Gemma 4 constantly repeating the same token

Posted by leorgain@reddit | LocalLLaMA | View on Reddit | 10 comments

I've been updating the nightlies of llama cpp as they've come out, but for the life of me I can't get gemma 4 31b to stop repeating the same tokens after a couple messages. It starts out fine but after the third or fourth reply it just repeats the the last two or three tokens it outputs. I've deactivated all samplers and then entered google's recommended settings (even tried turning on min-p but that didn't work either), re-downloading quants (bartowski's Q6_K_L), activating xtc, dry or them both at the same time.

Does anyone have any ideas as to what's going on?

Side note: I've noticed models like step 3.5 and gemma 4 having weird issues with of, either merging them with the last word or hyphenating them. That one is less annoying but if anyone has ideas on that too I'd appreciate it

[-]

leorgain@reddit (OP)

It seems like I fixed it on my end. I had a generic "anti-slop" ban list. When using Silly Tavern I took a look at my outgoing requests and noticed I had a logit bias set. When converting the tokens I saw one of them was gemma's token (2), along with a couple others. Once I cleared the list the logit bias went away and everything worked as expected.

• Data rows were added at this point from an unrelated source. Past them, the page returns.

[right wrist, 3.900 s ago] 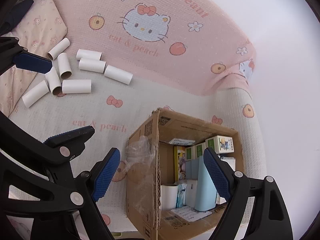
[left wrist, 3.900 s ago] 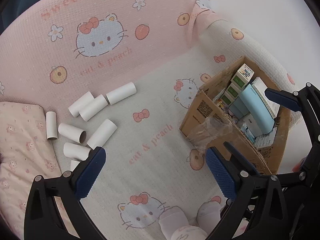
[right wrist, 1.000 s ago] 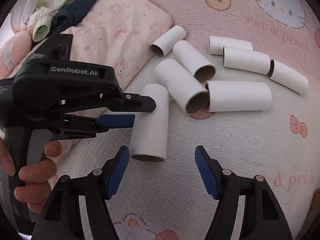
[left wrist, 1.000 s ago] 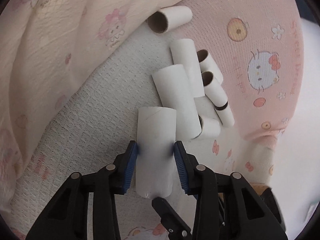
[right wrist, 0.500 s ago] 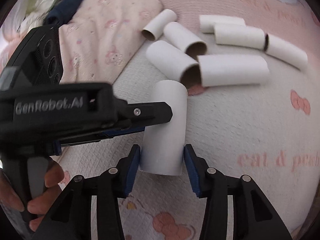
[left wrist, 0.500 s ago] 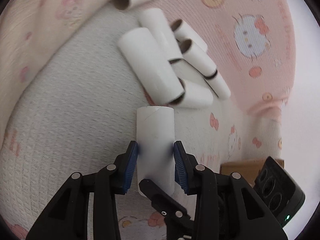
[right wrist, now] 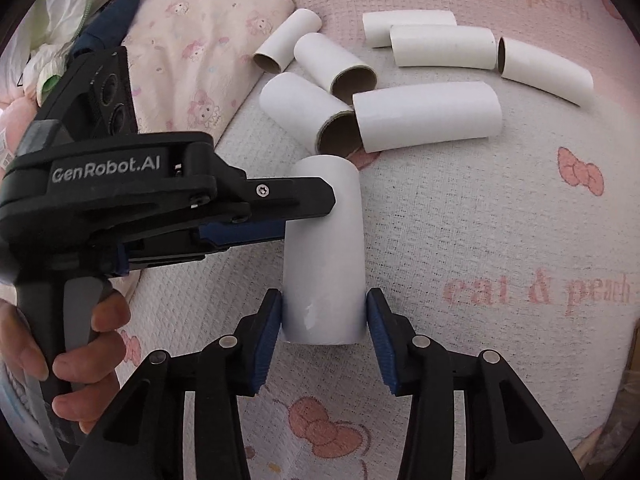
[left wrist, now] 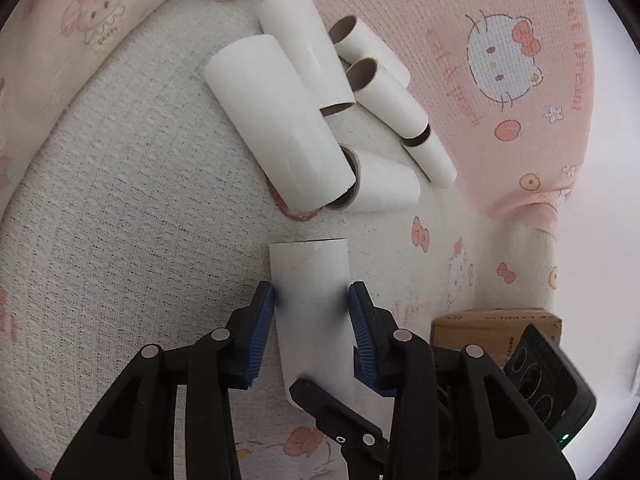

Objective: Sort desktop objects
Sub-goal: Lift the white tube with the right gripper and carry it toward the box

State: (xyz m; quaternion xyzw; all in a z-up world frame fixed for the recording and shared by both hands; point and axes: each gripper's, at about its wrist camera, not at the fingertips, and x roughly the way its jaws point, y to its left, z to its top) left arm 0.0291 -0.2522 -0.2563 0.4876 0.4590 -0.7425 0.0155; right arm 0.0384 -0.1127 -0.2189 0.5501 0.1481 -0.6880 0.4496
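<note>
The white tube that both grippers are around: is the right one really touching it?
Touching. The right wrist view shows the right gripper's blue pads pressed against both sides of the white tube, no gap.

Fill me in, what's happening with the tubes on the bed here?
A person is working two handheld grippers on one white cardboard tube. The left gripper has its jaws clamped on one end and the right gripper grips the other, so the tube is held by both at once. The remaining tubes lie loose in a pile on the patterned bed cover. A corner of a cardboard box shows to one side.
</note>
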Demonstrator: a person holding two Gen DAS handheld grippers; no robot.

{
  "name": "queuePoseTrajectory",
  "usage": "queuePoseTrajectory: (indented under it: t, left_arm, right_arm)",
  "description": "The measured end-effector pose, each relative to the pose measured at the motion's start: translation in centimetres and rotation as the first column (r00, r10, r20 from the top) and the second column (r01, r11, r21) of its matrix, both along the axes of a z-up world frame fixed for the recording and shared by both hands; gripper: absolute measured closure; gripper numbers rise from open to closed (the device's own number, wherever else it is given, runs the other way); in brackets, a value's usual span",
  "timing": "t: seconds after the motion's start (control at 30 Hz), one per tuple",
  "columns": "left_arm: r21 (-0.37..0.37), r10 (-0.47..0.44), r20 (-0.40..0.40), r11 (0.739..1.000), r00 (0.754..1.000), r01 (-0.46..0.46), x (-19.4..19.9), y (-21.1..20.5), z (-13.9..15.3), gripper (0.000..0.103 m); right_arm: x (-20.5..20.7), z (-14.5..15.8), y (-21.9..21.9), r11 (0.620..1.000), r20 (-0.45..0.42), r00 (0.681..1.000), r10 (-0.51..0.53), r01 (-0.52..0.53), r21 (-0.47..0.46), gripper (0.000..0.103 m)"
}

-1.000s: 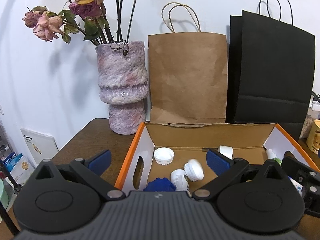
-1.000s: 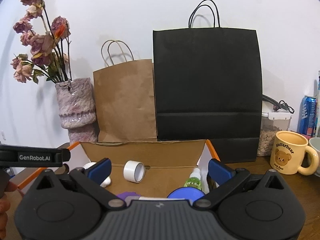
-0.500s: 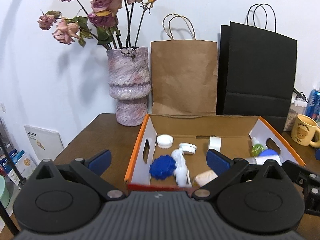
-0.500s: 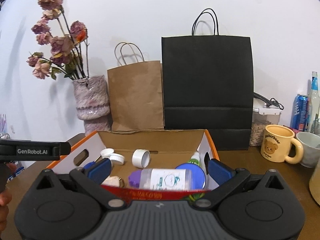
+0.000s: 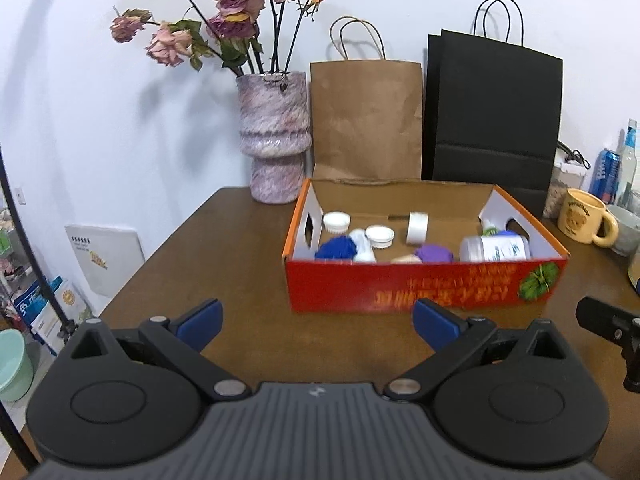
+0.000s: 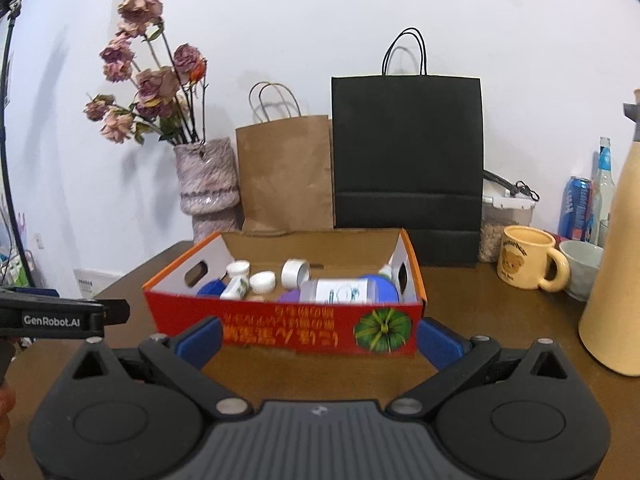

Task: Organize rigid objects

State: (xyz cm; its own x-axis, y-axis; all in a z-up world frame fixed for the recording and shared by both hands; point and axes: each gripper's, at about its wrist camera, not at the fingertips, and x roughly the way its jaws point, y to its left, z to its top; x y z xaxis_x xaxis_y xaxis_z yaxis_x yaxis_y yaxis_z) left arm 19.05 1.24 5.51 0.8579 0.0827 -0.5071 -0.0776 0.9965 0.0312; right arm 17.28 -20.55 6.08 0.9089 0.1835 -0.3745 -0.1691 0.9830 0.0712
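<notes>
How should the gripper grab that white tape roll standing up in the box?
Probably from above, fingers pinching the two flat faces of the white tape roll. It stands on edge in the box, with bare cardboard on both sides, while the walls block a side approach.

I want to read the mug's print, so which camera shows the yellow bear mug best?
The right wrist view: the yellow bear mug sits whole there, bear print and handle clear. The left wrist view shows the same mug smaller, out near the right edge, its print blurred.
</notes>
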Motion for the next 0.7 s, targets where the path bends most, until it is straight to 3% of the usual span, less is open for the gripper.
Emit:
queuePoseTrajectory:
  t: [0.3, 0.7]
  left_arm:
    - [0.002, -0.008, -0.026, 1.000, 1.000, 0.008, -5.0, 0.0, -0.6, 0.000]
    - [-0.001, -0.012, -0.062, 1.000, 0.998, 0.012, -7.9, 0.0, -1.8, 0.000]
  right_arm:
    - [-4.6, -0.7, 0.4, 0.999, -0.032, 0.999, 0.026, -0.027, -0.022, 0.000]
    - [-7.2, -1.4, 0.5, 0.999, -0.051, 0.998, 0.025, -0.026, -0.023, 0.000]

So far after this change 'of' works properly again and, fingers crossed, I haven't had a repeating output yet. So if you're running into an issue, check to make sure you don't have tokens you don't mean to in logit bias.

[-]

leorgain@reddit (OP)

UPDATE: If i turn thinking off it magically works again. It seems like thinking is bugged

[-]

Electronic-Metal2391@reddit

I'm having this issue with Koboldcpp. In LM Studio, it works just fine out of the box.

[-]

charnet3d@reddit

LM Studio are using an older more stable release of llamacpp, this is a recent bug https://github.com/ggml-org/llama.cpp/issues/21726

I just tested it and they have it patched now in this release b8757, so just update to a more recent version now.

[-]

Flashy-Split-8602@reddit

Hehe, same here! thought it's a mode issue?

[-]

charnet3d@reddit

Hey I reported a bug about this today!

https://github.com/ggml-org/llama.cpp/issues/21726

It seems they introduced a regression in b8702, a new release should come out the next few hours as the fix has just been merged.

In the meantime if you need to disable kv cache offloading (-nkvo argument) just use version b8701. Otherwise when using -kvo newer versions work fine (like running a low context version fully on the GPU)

This actually teaches us not to follow the bleeding edge build blindly and to keep an eye on issues like this and retest older versions.

[-]

LeonidasTMT@reddit

I faced that too and just assumed it was because it ran out of context length.

[-]

FoxiPanda@reddit

Did you grab the new chat templates that got updated overnight last night?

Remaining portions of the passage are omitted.